Friday Brown Bag of Crap

It's Friday, and that means another sloppy helping of comedy-by-product!

This is where I take all the lips, hooves and other unusable remnants of humor collected during the week, and dish them up for you in a big, steaming bag.

Don't forget to wipe!

The Appetizer

Mr. KABC TONIGHT!

Mr. KABC was off last Friday, but he's back, and badder than ever. I'll be joining him in studio tonight from 9:00 to midnight.

Now admittedly, I rarely have anything to talk about when I do Mr. K's show. I generally just look for ways to distract and upset him, though I also enjoy openly mocking him. I like to think I do that on behalf of all those listeners who would never get the opportunity. Noblesse oblige.

Tonight, however, I will be loaded. Well, not literally, though I suppose that's a possibility as well. No, I just mean that I have more to talk about and share this evening than I ever have before. I am lousy with content. And some of the content is lousy, but there's nothing new there.

Among the topics I'll be addressing tonight:

  • The worst Learning Annex class ever
  • A bone to pick with Jewel
  • My tattoo experience
  • An Evening with Jack Klugman
  • Putting on a catsuit and getting my ass beaten twice a week

    I know. It's all just a little overwhelming, isn't it?

    Tune into 790 AM, or listen to live streaming here.

    The Entree

    ASSORTED EMAIL

    Subject:Not quite a celebrity sighting
    Date:Wed, 10 Sep 2003 20:32:05 -0700
    From:(REMOVED)
    To: april@aprilwinchell.com

    This happened about 13 years ago and though it's not a sighting, I think it qualifies as even cooler than actually seeing the person.

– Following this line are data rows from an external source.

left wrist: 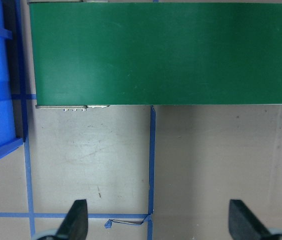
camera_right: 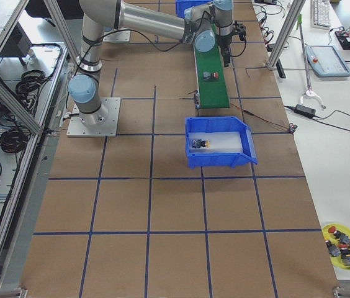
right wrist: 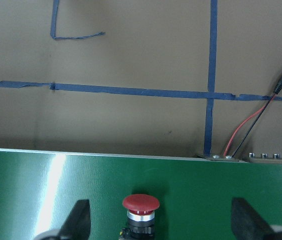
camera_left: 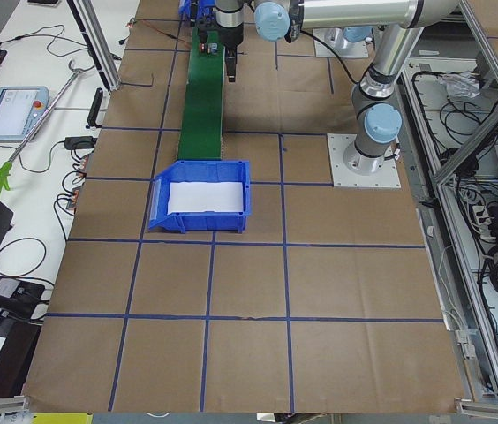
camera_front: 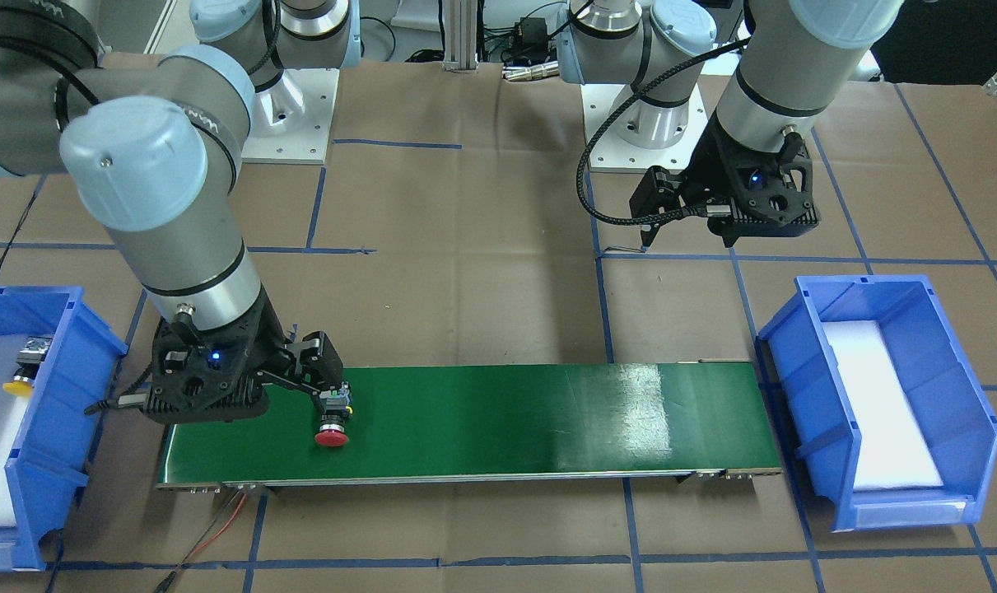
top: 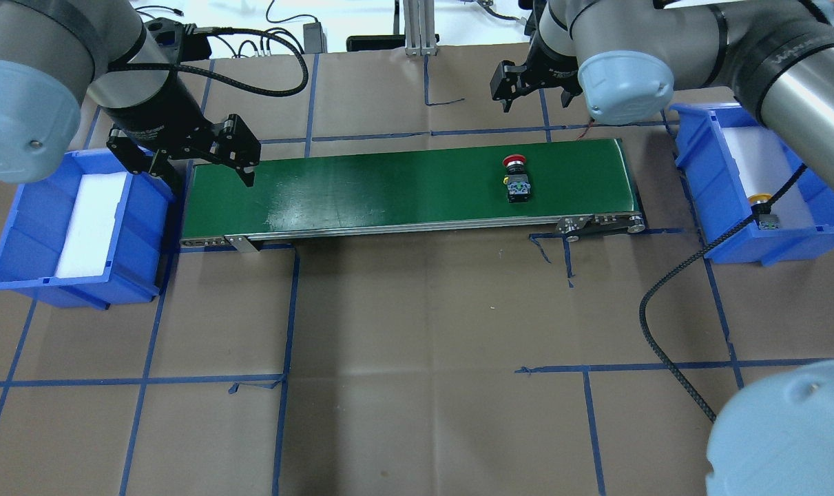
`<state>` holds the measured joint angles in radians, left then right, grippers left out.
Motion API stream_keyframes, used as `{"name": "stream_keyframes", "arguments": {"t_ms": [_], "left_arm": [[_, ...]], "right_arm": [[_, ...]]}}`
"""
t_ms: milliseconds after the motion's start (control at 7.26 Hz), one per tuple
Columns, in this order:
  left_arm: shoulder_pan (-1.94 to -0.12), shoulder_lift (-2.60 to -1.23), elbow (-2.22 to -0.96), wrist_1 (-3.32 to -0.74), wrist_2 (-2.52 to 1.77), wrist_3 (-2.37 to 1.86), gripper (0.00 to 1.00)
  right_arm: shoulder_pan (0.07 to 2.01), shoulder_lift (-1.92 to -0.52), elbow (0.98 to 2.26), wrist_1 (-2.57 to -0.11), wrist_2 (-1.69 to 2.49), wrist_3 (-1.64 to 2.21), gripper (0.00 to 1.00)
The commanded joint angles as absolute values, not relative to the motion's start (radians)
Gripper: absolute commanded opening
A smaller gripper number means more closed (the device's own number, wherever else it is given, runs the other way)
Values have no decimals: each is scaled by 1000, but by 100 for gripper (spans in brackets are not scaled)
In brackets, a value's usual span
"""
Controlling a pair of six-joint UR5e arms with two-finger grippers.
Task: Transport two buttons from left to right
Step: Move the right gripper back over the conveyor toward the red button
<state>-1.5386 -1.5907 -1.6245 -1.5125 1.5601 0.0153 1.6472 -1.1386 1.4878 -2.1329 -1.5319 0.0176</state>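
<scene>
red button [right wrist: 141, 202] bottom centre on green belt [right wrist: 56, 180], cap toward frame top | right gripper [right wrist: 160, 222] fingers wide apart at lower corners, touching nothing | blue tape [right wrist: 131, 91] on brown paper [right wrist: 131, 50] above | red and black wires [right wrist: 253, 122] right edge

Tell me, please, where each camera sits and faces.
Front-facing: across the table, facing the robot; both arms.
Overhead: behind the robot, looking down; both arms.
Exterior left: table's left end, looking along; left arm near.
Exterior right: table's right end, looking along; right arm near.
Left wrist: beside the belt, looking down; left fingers.
Right wrist: above the red button; right fingers.
Both wrist views show the belt.
</scene>
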Motion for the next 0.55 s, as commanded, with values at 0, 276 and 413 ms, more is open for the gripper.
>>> {"name": "stream_keyframes", "arguments": {"t_ms": [0,276,413], "left_arm": [[-1539,-1591,-1624,-1513,1560,15,100],[-1539,-1591,-1624,-1513,1560,15,100],[-1539,-1591,-1624,-1513,1560,15,100]], "right_arm": [[1626,-1082,1502,-2145,-1534,17,99],[1605,-1083,1551,-2149,-1532,18,98],[1603,-1083,1560,-2148,-1534,20,97]]}}
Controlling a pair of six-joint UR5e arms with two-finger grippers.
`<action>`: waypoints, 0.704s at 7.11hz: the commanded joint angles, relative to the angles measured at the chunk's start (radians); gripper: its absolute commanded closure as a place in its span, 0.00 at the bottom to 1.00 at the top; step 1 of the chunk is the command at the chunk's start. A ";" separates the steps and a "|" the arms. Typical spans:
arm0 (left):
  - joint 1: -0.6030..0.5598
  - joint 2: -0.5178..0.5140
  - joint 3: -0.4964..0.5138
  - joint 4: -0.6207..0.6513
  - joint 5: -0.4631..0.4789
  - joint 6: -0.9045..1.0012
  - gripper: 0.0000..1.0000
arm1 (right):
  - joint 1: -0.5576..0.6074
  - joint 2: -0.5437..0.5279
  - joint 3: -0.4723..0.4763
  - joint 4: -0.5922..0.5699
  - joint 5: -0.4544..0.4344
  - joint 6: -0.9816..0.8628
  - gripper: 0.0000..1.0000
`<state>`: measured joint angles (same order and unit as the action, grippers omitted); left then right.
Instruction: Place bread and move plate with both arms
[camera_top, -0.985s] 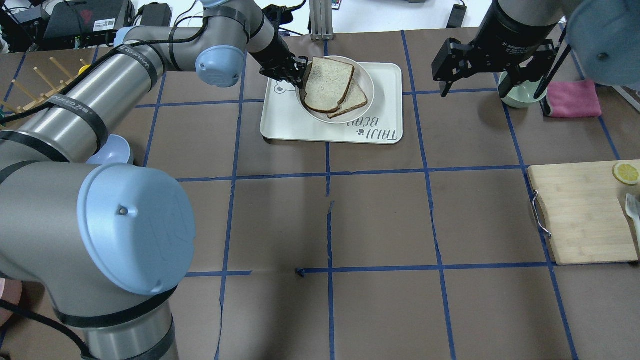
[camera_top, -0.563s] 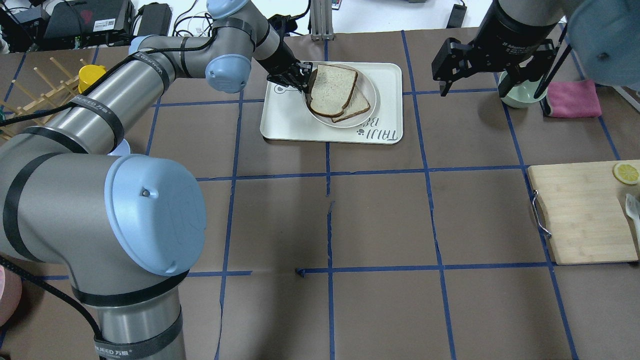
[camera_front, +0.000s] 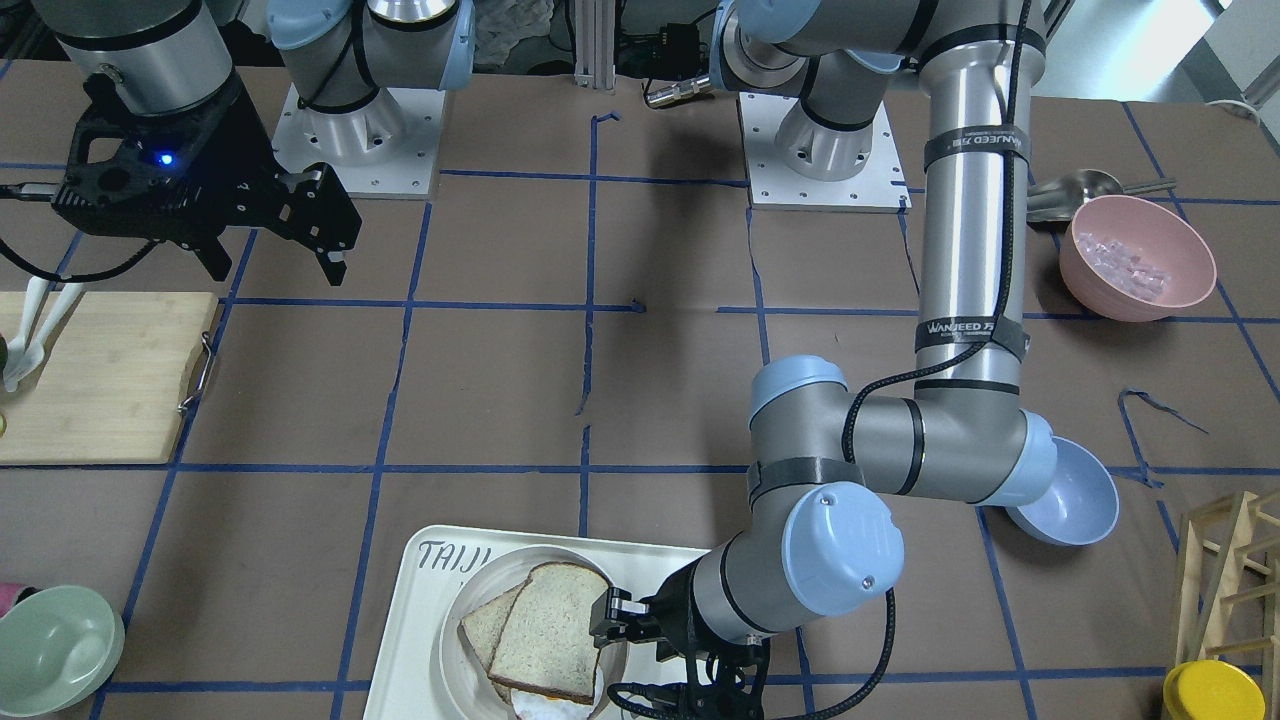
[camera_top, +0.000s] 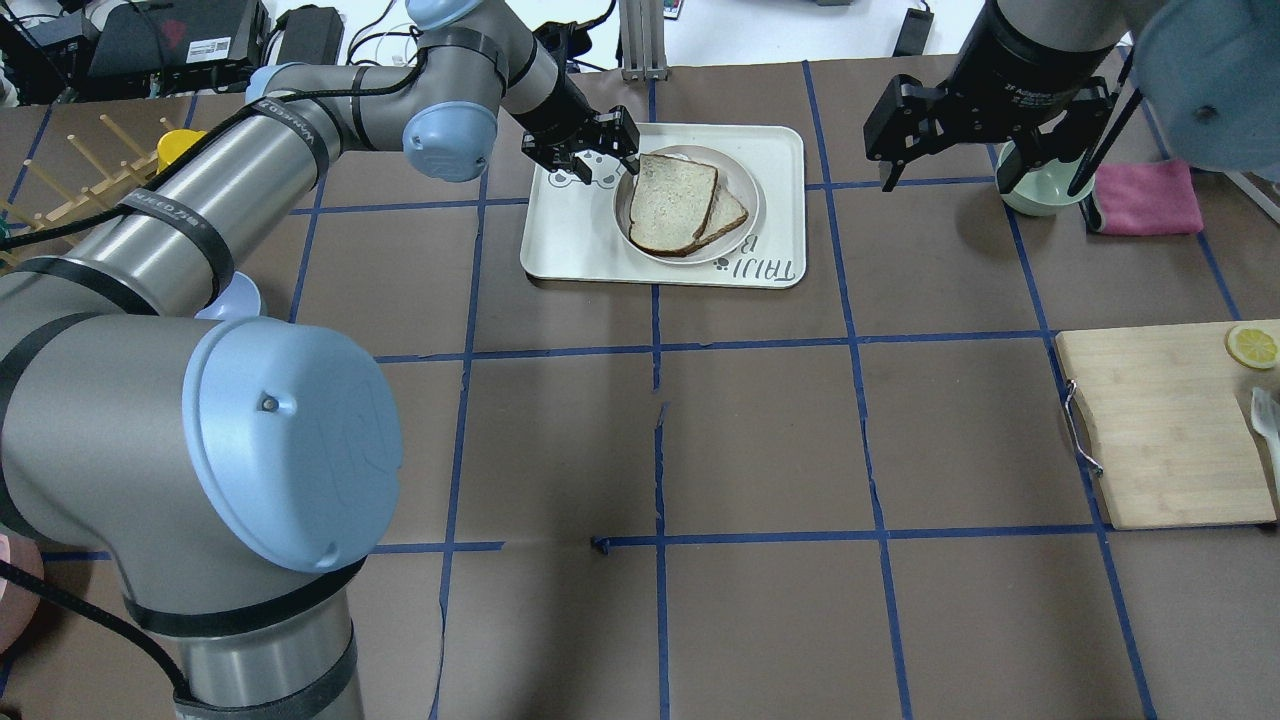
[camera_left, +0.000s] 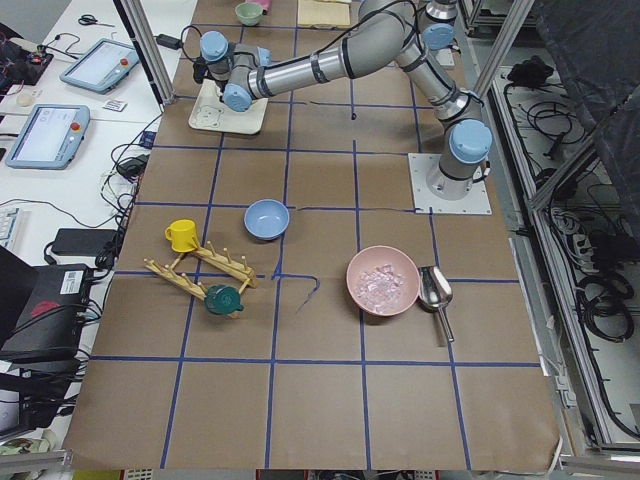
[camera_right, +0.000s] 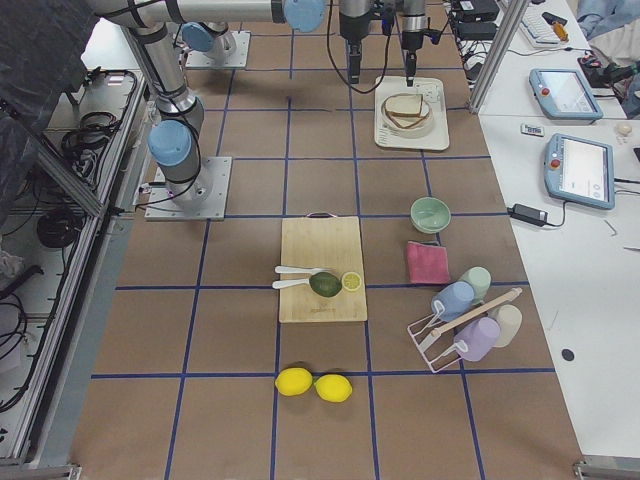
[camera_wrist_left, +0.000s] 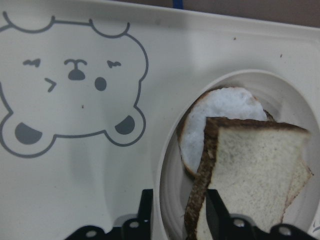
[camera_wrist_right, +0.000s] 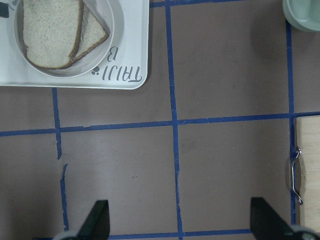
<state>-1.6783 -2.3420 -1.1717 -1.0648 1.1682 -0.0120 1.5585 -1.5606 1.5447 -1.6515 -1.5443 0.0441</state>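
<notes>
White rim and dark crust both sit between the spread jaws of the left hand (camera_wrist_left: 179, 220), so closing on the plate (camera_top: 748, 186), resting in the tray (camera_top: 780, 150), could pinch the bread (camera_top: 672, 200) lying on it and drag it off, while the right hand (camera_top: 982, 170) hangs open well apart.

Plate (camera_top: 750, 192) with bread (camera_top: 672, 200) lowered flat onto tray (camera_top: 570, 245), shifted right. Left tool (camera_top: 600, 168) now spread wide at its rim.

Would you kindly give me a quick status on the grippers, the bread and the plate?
Left gripper open, at plate rim. Right gripper open, empty, hovering aside. Bread lying on plate, atop another slice. Plate on tray.
</notes>
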 joint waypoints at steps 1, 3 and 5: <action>0.064 0.085 -0.005 -0.117 0.014 0.004 0.00 | 0.000 0.000 0.000 -0.002 -0.002 -0.001 0.00; 0.124 0.185 -0.011 -0.220 0.081 0.004 0.00 | 0.000 0.000 0.000 -0.011 -0.002 -0.003 0.00; 0.146 0.298 -0.066 -0.337 0.230 0.004 0.00 | -0.015 0.011 -0.002 -0.013 0.001 -0.024 0.00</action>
<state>-1.5481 -2.1154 -1.2030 -1.3310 1.3304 -0.0077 1.5535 -1.5542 1.5438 -1.6638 -1.5437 0.0358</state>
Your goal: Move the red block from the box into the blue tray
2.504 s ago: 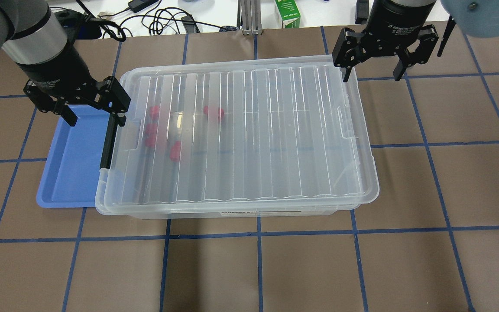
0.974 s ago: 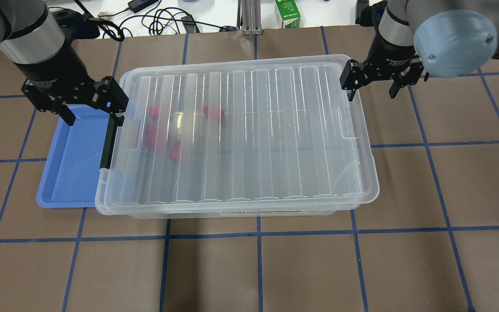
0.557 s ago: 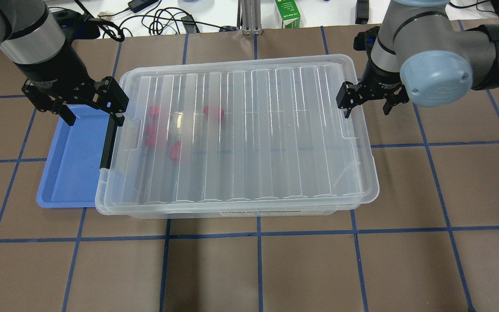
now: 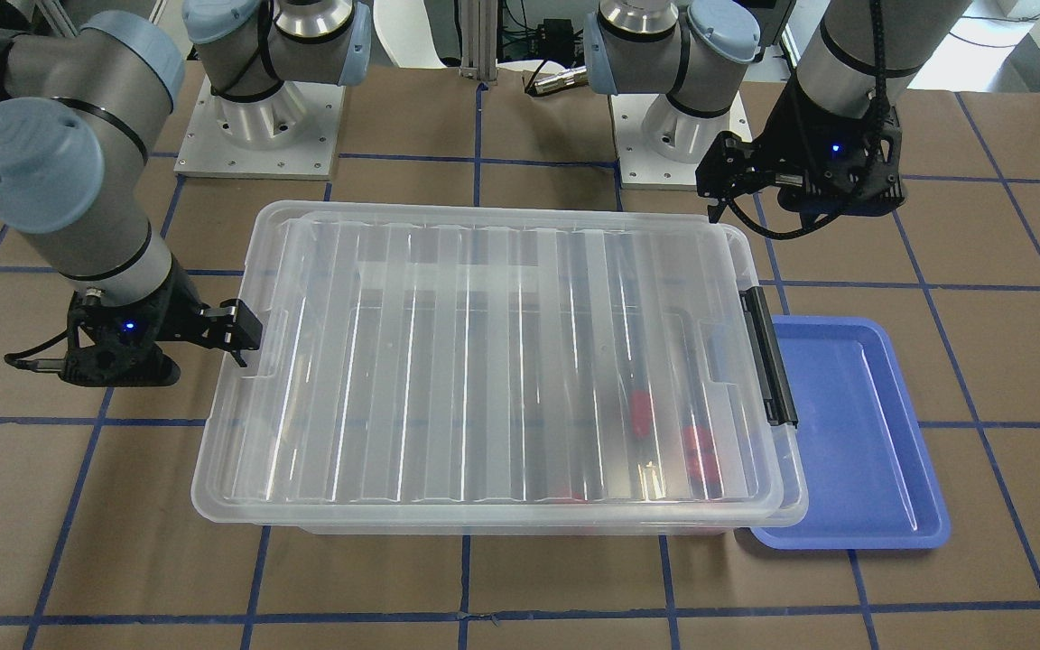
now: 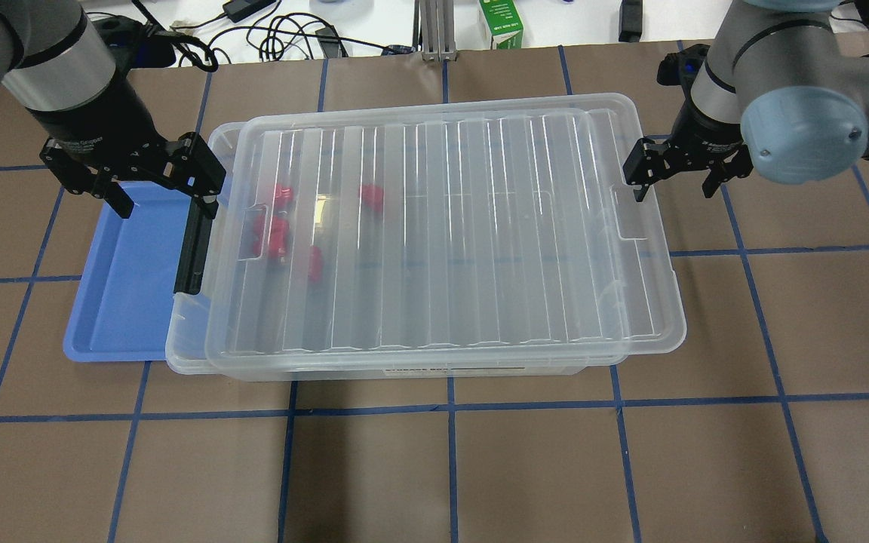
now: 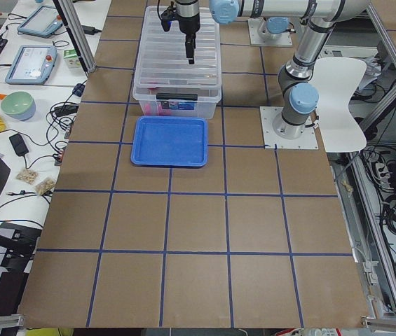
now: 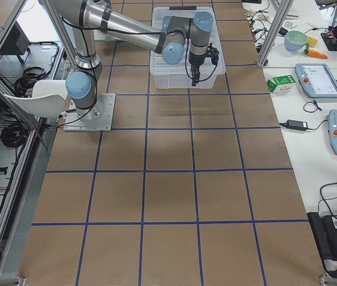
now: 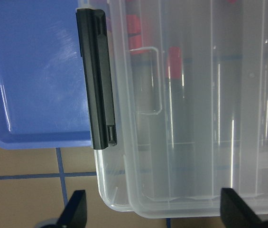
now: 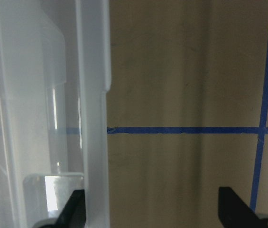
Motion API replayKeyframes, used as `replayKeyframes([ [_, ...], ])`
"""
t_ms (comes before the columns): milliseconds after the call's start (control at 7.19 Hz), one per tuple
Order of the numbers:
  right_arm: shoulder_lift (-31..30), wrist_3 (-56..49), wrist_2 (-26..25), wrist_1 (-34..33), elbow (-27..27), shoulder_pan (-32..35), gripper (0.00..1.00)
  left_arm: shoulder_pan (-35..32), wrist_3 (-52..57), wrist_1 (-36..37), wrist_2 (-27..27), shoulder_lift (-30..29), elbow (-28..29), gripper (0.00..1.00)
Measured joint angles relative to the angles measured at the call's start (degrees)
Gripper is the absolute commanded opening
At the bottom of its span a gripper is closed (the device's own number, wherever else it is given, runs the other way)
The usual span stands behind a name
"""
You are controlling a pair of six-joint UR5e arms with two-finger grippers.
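Inside, the small red plastic block (image 5: 277,240) lies near the large clear plastic box's (image 5: 329,371) black-latch end, with its long axis across the box's width. Its stub direction is blurred by the ribbed lid (image 5: 480,226). The shallow periwinkle-blue plastic tray (image 5: 129,286) sits just beside that end. My left pincer (image 5: 165,205) hangs wide and empty above the latch end. My right pincer (image 5: 674,192) is also wide and empty, one finger at the lid's opposite rim. The box's front label (image 5: 480,371) is unreadable.

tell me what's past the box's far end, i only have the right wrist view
Observer: An empty blue tray lies beside the latch end of the box.
Operator: lid on or off
Observer: On, but the lid sits offset, overhanging the end away from the latch.
Operator: where are the red blocks
Observer: The red blocks lie inside, under the lid, near the black latch bar.
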Motion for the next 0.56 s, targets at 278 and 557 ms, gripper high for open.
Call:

    My car was being repaired so I rented a Ford Escort from that car rental place on Sunset, between the old Spago and Tower Records. Soon after driving off, I couldn't figure out how to make the air conditioner work, and began rooting around in the glove compartment for the manual. Instead, I found the previous customer's rental agreement, and a credit card receipt for 17 days of renting the shitmobile.

    The card imprint and matching signature showed that one NIPSEY RUSSELL had been occupying the same driver's seat not more than 24 hours earlier!

    "Nipsey, Nipsey, Nipsey," I thought. "A Ford Escort? What would Merv think?"

    ***

    Subject:Celeb
    Date:Thu, 11 Sep 2003 00:34:41 -0700
    From:(REMOVED)
    To: april@aprilwinchell.com

    Ann Heche at the car wash Sunday. She sat right next to me. Fabulous in white running shoes, white mesh running pants and white vest.

    ***

    Subject:Funny
    Date:Sat, 23 Aug 2003 14:17:14 -0700
    From:(REMOVED)
    To: april@aprilwinchell.com

    I saw this in the local paper the other night. Classic.

    ***

    Subject:KFI direct line
    Date:Fri, 22 Aug 2003 18:24:52 -0800
    From:(REMOVED)
    To: april@aprilwinchell.com

    I live just up the street from KFI.

    The other day I couldn't help noticing that the street was ripped up, and a new sewer pipe was being put in. As an ex-listener, I'm not sure what to make of this - one line to pump it out and another one to . . . oh never mind.

    ***

    Subject:Make mine rare
    Date:Thu, 25 Sep 2003 03:24:31 ED
    From:(REMOVED)
    To: april@aprilwinchell.com

    Thanks.

    ***

    Subject:Secret question
    Date:Thu, 18 Sep 2003 10:23:44 -0700
    From:(REMOVED)
    To: april@aprilwinchell.com

    Dear April,

    I'm missing your fun "secret question" that was previously hidden in the pubes of your website. What happened?

    Please answer my secret question.

    If I gave you 2 pearls, where would you put them?

    Love,

    Doug

    Oh, I think you know where I'd put them. The question is, would you want them back? –aw

    ***

    Subject:Jack K.
    Date:Thu, 25 Sep 2003 16:32:40 -0500
    From:(REMOVED)
    To: april@aprilwinchell.com

    Yea, I can see the "K man" looking like a turtle. But to me, he's looking like Grandpa from Texas Chainsaw Massacre (original version, of course).

    ***

    Subject:Jack Klugman
    Date:Wed, 24 Sep 2003 16:03:59 -0700
    From:(REMOVED)
    To: april@aprilwinchell.com

    Jack Klugman is DLR in 20 years . . . no?

    ***

    Subject:Cherokee
    Date:Sun, 10 Aug 2003 00:52:06 -0700
    From:(REMOVED)
    To: april@aprilwinchell.com

    I just found out your Tsalagi (Cherokee) name is "Ka-wa-ni".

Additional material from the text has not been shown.